Friday, August 8, 2008

First Solar Goes Big

Recall how we previously discussed that utilities are the stakeholders that should be driving the solar revolution in order to get the U.S. to the dream of “10% solar by 2025.” But First Solar, the Google of solar and the world’s leading thin-film manufacturer is beating the utilities at their own game by going into the utilities business as well. Last month, it announced that it had inked a twenty year purchase power agreement with Southern California Edison to build and maintain a 7.5 MW (expandable to 21 MW) thin-film power plant in Blythe, California. When completed, it would be the largest PV power plant in the Golden State. According to some sleuthing by the Green Wombat, the plant site spans some 120 acres.

Very shortly after, First Solar announced another 10 MW PV power plant project in Boulder City, Nevada for Sempra Generation, the San Diego-based natural gas production company. The PV plant will be built across 80 acres of land adjacent to an existing Sempra natural gas power plant, presenting a unique energy supply proposition in a solar-natural gas hybrid system whereby the natural gas plant supplies the base-load and the thin-film PV system provides the peak load. Such hybrid systems may be the way of the future as they reflect the understanding of the true value proposition of solar today—i.e, solar has already achieved grid parity in many geographic areas during peak demand periods and serve as an effective complement to base-load power supply.

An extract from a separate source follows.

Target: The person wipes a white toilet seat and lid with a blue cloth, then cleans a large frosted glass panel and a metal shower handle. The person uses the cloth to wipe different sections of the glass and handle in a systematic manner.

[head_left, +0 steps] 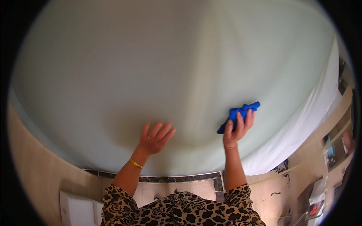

Unlike the case with Southern California Edison, Sempra will actually take over ownership and maintenance of the power plant once construction is completed. However, these two deals are indication of First Solar’s ambitions to vertically integrate its operations, moving from PV module manufacturing to the actual delivery of solar generated power.

As far as utility-scale solar power plants are concerned, thin-film PV, because of their relative conversion inefficiencies, require far more land area than solar thermal systems or non-thin-film PV, and lack the molten-salt storage technologies that some solar thermal systems have. On the other hand, there are no moving parts in a thin-film solar power plant so maintenance demands are reduced and much less water is consumed compared to solar thermal systems that rely on conventional steam turbines to generate electricity (a key consideration in water-scarce desert areas where solar power plants are typically located). And of course, as long as polysilicon supply remains constrained and thin-film conversion efficiencies continue to improve, thin-film PV will continue to gain market share against crystalline-based PV. First Solar is not the first thin-film company to announce plans to build PV power plants; OptiSolar previously announced plans to build a massive 550 MW plant.

One utility that is heeding the call to go solar is Florida Power & Light, which has engaged SunPower to build two PV power plants totaling 35 MW in Florida.


- First Solar announces blow out Q2 financial results.
- Thin-film to grab 28% solar market share by 2012, projects Lux Research.